Ja, und am Ende konnten wir auf dieser Basis voraussagen, welche Gene abgelesen werden – alleine aufgrund der Art, wie die DNA gepackt ist, ohne die Gene selbst zu messen. Das ist ein grosser Fortschritt für das Fachgebiet, denn das Sequenzieren auf Einzelzellebene ist teuer, und Bilder einzelner Zellen können oft einfacher gemacht werden.

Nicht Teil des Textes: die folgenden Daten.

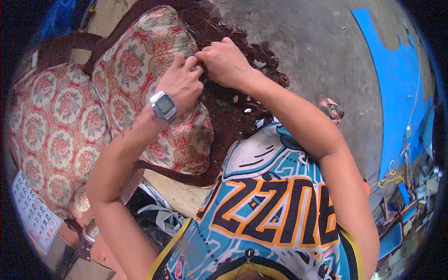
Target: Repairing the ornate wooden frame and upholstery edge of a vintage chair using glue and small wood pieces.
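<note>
At upper centre, the left hand (183,81) and right hand (225,61) curl, pinch unclear, beside floral padding (130,65), probably soft, best gripped along its edge.

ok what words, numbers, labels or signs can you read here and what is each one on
Jersey: large dark letters edged in orange, inverted in this view; legible, but I won't copy the wording.
Same jersey: pale outlined characters above those, partly lost in folds.
White printed sheet at the left: rows of blue and red numbers; not copied either.
Silver wristwatch: display too small to read.
</note>
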Available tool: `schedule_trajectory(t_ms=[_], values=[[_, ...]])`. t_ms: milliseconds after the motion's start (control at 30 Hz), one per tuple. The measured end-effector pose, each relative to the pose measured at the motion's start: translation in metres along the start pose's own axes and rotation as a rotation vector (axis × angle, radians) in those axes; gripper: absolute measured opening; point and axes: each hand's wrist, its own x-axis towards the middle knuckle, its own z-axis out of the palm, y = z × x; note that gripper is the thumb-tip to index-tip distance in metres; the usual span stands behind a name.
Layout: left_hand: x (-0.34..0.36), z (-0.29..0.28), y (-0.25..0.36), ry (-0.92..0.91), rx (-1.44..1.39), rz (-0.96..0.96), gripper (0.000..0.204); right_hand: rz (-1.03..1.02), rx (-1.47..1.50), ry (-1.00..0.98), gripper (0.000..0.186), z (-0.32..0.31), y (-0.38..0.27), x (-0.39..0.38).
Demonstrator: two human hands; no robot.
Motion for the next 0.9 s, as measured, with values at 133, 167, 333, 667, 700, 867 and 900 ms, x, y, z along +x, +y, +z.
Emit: schedule_trajectory(t_ms=[133, 167, 333, 667, 700, 867, 900], values=[[-0.001, 0.01, -0.015, 0.074, -0.102, 0.148, 0.016, -0.028, 0.003, 0.085, 0.006, 0.006, 0.001, -0.002], [-0.002, 0.013, -0.018, 0.048, -0.143, 0.194, 0.018, -0.038, 0.002, 0.131, 0.006, 0.007, 0.001, -0.002], [-0.007, 0.023, -0.022, 0.069, -0.147, 0.213, 0.022, -0.033, -0.039, 0.089, 0.006, 0.008, 0.0, -0.002], [0.0, 0.017, -0.014, 0.131, -0.076, 0.189, 0.015, -0.031, -0.058, 0.071, 0.006, 0.002, -0.002, -0.003], [0.0, 0.016, -0.015, 0.149, -0.073, 0.218, 0.016, -0.036, -0.062, 0.072, 0.006, 0.002, -0.001, -0.003], [-0.01, 0.012, -0.017, 0.111, -0.149, 0.202, 0.014, -0.071, -0.031, 0.101, 0.006, 0.001, -0.001, -0.003], [-0.013, 0.012, -0.015, 0.045, -0.179, 0.122, 0.015, -0.059, -0.038, 0.09, 0.005, 0.001, -0.001, -0.004]])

Vor allem aber werden diese Bilder von den Zellen in ihren natürlichen Mikro-Umgebungen im Gewebe gemacht.

Was sind medizinische Anwendungen von Mechanogenomik und Methoden des maschinellen Lernens?

In einer anderen Arbeit haben wir vor Kurzem gezeigt, dass sie sich kombinieren lassen, um neue Medikamente zu finden. Oder genauer: um herausfinden, welche Wirkstoffe, die bereits auf dem Markt sind, gegen andere Krankheiten helfen. Krankheiten, an die man bei der Zulassung der Medikamente gar nicht gedacht hat. Wir haben beispielsweise nach bereits bekannten Wirkstoffen gesucht, die gegen Covid-19 helfen können. Wir vermuten stark, dass eine Infektion mit Sars-CoV-2 ältere Menschen so schwer trifft, weil deren Zellen älter und damit steifer sind. Daher kann das Virus besonders gut in die Signalwege der Zelle eingreifen und sich in diesen Zellen besser vermehren. Also wollten wir wissen: Gibt es bereits Wirkstoffe auf dem Markt, die eine ältere infizierte Zelle quasi in den Normalzustand vor der Infektion zurückversetzen? 

Wie sind Sie vorgegangen, zum solche potenziellen Wirkstoffe gegen Covid-19 zu finden?

Wir haben uns angesehen, wie sich das Ablesen der Gene verändert, wenn Zellen mit Sars-CoV-2 infiziert werden. Ausserdem haben wir CMap benutzt, eine Datenbank, in der für Tausende von chemischen Verbindungen gespeichert ist, wie sie in Zellen das Ablesen des Erbguts verändern. All diese Informationen haben wir zusammengebracht und zwei mögliche Wirkstoffgruppen identifiziert, die die Wirkung von Sars-CoV-2 rückgängig machen könnten. Diese Wirkstoffe blockieren bestimmte Enzyme in der Zelle und sollten dadurch älteren Covid-19-Patienten helfen.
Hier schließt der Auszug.